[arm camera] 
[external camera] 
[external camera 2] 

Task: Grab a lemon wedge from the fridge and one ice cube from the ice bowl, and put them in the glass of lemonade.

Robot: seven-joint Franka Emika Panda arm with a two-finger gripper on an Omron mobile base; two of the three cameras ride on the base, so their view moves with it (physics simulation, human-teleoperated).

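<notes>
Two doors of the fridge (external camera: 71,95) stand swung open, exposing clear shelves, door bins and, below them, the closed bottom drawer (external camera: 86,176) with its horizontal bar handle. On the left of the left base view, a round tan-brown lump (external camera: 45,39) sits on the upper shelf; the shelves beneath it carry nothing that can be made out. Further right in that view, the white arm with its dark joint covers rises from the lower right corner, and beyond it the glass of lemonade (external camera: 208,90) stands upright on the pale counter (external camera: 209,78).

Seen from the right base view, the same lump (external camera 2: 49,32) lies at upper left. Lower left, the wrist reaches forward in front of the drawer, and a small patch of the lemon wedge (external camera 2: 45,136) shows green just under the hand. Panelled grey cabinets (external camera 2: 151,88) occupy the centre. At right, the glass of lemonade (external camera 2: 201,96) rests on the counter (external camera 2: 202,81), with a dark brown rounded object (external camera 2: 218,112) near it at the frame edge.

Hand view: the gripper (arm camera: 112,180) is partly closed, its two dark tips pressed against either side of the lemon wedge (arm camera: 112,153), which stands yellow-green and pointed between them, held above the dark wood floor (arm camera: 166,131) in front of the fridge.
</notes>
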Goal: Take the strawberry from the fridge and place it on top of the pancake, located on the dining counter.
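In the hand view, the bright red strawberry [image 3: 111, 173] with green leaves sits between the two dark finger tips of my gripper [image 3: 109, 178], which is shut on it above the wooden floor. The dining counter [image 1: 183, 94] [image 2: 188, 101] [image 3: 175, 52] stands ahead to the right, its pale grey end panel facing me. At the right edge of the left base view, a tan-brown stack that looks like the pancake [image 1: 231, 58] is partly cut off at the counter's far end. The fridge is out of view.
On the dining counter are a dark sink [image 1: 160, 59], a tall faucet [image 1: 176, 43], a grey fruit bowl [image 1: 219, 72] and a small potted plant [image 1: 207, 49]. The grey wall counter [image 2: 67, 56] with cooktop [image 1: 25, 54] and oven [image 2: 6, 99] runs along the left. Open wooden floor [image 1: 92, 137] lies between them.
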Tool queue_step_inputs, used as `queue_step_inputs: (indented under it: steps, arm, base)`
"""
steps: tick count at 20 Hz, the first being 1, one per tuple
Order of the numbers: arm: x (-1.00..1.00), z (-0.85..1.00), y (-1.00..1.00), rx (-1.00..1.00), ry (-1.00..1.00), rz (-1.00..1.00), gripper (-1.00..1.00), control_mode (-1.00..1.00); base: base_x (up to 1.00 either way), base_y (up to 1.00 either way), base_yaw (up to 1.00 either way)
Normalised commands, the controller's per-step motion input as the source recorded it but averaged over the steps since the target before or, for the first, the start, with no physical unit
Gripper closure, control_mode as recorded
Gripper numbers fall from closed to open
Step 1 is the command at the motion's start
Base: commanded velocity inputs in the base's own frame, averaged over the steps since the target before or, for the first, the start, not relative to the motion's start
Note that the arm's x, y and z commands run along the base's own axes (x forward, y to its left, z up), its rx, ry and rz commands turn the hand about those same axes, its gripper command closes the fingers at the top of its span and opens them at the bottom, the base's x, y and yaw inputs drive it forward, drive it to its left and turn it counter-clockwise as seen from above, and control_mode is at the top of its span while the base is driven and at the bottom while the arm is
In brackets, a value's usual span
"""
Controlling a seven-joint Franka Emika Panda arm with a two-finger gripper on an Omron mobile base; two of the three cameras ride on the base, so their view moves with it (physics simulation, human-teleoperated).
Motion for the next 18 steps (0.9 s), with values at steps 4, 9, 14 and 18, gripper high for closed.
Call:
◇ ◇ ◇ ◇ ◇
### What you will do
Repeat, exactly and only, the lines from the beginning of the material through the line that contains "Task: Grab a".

### Exercise response
[arm camera] 
[external camera] 
[external camera 2] 

Task: Grab a lemon wedge from the fridge and one ice cube from the ice bowl, and put them in the glass of lemonade.

Reply complete, and nothing else is required.